• _Task to carry out_: Quote every line below exactly as it reads.

• _Given information_:
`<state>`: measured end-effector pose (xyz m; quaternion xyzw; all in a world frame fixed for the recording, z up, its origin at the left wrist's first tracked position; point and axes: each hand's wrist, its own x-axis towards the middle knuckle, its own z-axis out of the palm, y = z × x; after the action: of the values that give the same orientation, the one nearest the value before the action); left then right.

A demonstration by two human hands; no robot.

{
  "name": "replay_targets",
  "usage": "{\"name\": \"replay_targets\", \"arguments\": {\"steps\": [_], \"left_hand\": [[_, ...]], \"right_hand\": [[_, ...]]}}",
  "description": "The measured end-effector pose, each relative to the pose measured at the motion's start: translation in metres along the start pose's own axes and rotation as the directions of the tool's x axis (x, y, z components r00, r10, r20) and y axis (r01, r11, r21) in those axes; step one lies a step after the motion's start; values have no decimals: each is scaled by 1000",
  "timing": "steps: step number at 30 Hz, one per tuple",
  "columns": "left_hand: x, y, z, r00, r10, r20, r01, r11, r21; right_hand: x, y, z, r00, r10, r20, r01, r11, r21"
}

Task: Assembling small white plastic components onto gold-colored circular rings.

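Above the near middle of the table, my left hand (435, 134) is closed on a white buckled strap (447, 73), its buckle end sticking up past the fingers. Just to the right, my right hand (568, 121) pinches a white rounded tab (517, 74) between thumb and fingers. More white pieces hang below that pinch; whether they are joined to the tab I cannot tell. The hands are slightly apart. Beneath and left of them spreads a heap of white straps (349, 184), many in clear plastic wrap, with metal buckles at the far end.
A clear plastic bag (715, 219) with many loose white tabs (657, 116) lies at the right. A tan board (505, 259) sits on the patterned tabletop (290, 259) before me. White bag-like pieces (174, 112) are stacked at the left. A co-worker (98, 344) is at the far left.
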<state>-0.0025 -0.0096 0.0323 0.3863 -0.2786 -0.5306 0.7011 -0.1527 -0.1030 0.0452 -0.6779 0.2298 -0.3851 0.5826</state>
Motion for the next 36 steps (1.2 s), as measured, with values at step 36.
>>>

• _Exercise answer_:
`<state>`: measured end-effector pose (xyz m; quaternion xyzw; all in a world frame fixed for the recording, z up, its origin at the left wrist's first tracked position; point and axes: each hand's wrist, its own x-axis towards the middle knuckle, its own z-axis out of the palm, y = z × x; after the action: of the values that give the same orientation, the one nearest the value before the action); left then right.

A demonstration by two human hands; no robot.

{
  "name": "replay_targets",
  "usage": "{\"name\": \"replay_targets\", \"arguments\": {\"steps\": [_], \"left_hand\": [[_, ...]], \"right_hand\": [[_, ...]]}}",
  "description": "The measured end-effector pose, each relative to the pose measured at the motion's start: translation in metres along the start pose's own axes and rotation as the directions of the tool's x axis (x, y, z components r00, r10, r20) and y axis (r01, r11, r21) in those axes; step one lies a step after the motion's start; values have no decimals: each is scaled by 1000",
  "timing": "steps: step number at 30 Hz, one per tuple",
  "columns": "left_hand: x, y, z, r00, r10, r20, r01, r11, r21; right_hand: x, y, z, r00, r10, r20, r01, r11, r21"
}

Task: Assembling small white plastic components onto gold-colored circular rings.

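Above the near middle of the table, my left hand (435, 134) is closed on a white buckled strap (447, 73), its buckle end sticking up past the fingers. Just to the right, my right hand (568, 121) pinches a white rounded tab (517, 74) between thumb and fingers. More white pieces hang below that pinch; whether they are joined to the tab I cannot tell. The hands are slightly apart. Beneath and left of them spreads a heap of white straps (349, 184), many in clear plastic wrap, with metal buckles at the far end.
A clear plastic bag (715, 219) with many loose white tabs (657, 116) lies at the right. A tan board (505, 259) sits on the patterned tabletop (290, 259) before me. White bag-like pieces (174, 112) are stacked at the left. A co-worker (98, 344) is at the far left.
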<state>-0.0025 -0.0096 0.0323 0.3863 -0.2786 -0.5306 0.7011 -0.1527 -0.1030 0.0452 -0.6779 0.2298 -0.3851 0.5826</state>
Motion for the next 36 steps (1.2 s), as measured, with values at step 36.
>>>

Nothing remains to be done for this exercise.